Please write out the entire listing below exactly, excluding its pictures.

GIVEN INFORMATION
________________________________________

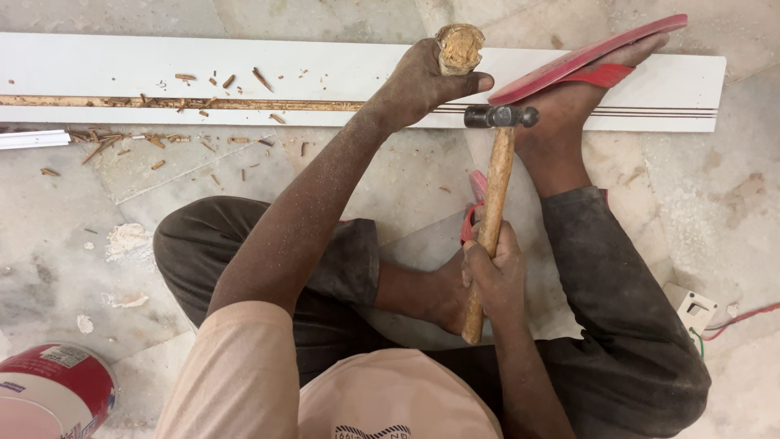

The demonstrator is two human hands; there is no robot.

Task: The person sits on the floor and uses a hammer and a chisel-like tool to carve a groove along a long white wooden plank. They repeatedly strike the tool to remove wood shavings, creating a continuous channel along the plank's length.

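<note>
Red-and-white tub [50,392] contents unseen, right hand [494,272] gripping hammer [493,195]

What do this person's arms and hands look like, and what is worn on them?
Both arms are bare from the upper arm down, dusted with fine sawdust. The left hand and right hand wear no gloves, rings or watch. Short peach-coloured sleeves of a T-shirt cover the shoulders.

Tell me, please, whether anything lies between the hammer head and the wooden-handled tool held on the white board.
Nothing visible does. The hammer head in the right hand sits just right of the left hand, which holds the wooden-handled tool on the white board. The red sandal lies farther right.
</note>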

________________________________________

ANSWER BELOW
The demonstrator is two human hands; there is no robot.

Task: The person sits on the floor and uses a hammer and a chisel-like tool to carve a groove along a long white wooden plank. They repeatedly strike the tool to remove wood shavings, creating a continuous channel along the plank's length.

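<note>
Red-and-white tub [50,392] contents unseen, right hand [494,272] gripping hammer [493,195]

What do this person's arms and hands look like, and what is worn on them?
Both arms are bare from the upper arm down, dusted with fine sawdust. The left hand and right hand wear no gloves, rings or watch. Short peach-coloured sleeves of a T-shirt cover the shoulders.

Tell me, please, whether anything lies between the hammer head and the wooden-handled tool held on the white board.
Nothing visible does. The hammer head in the right hand sits just right of the left hand, which holds the wooden-handled tool on the white board. The red sandal lies farther right.
</note>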

No additional answer is expected.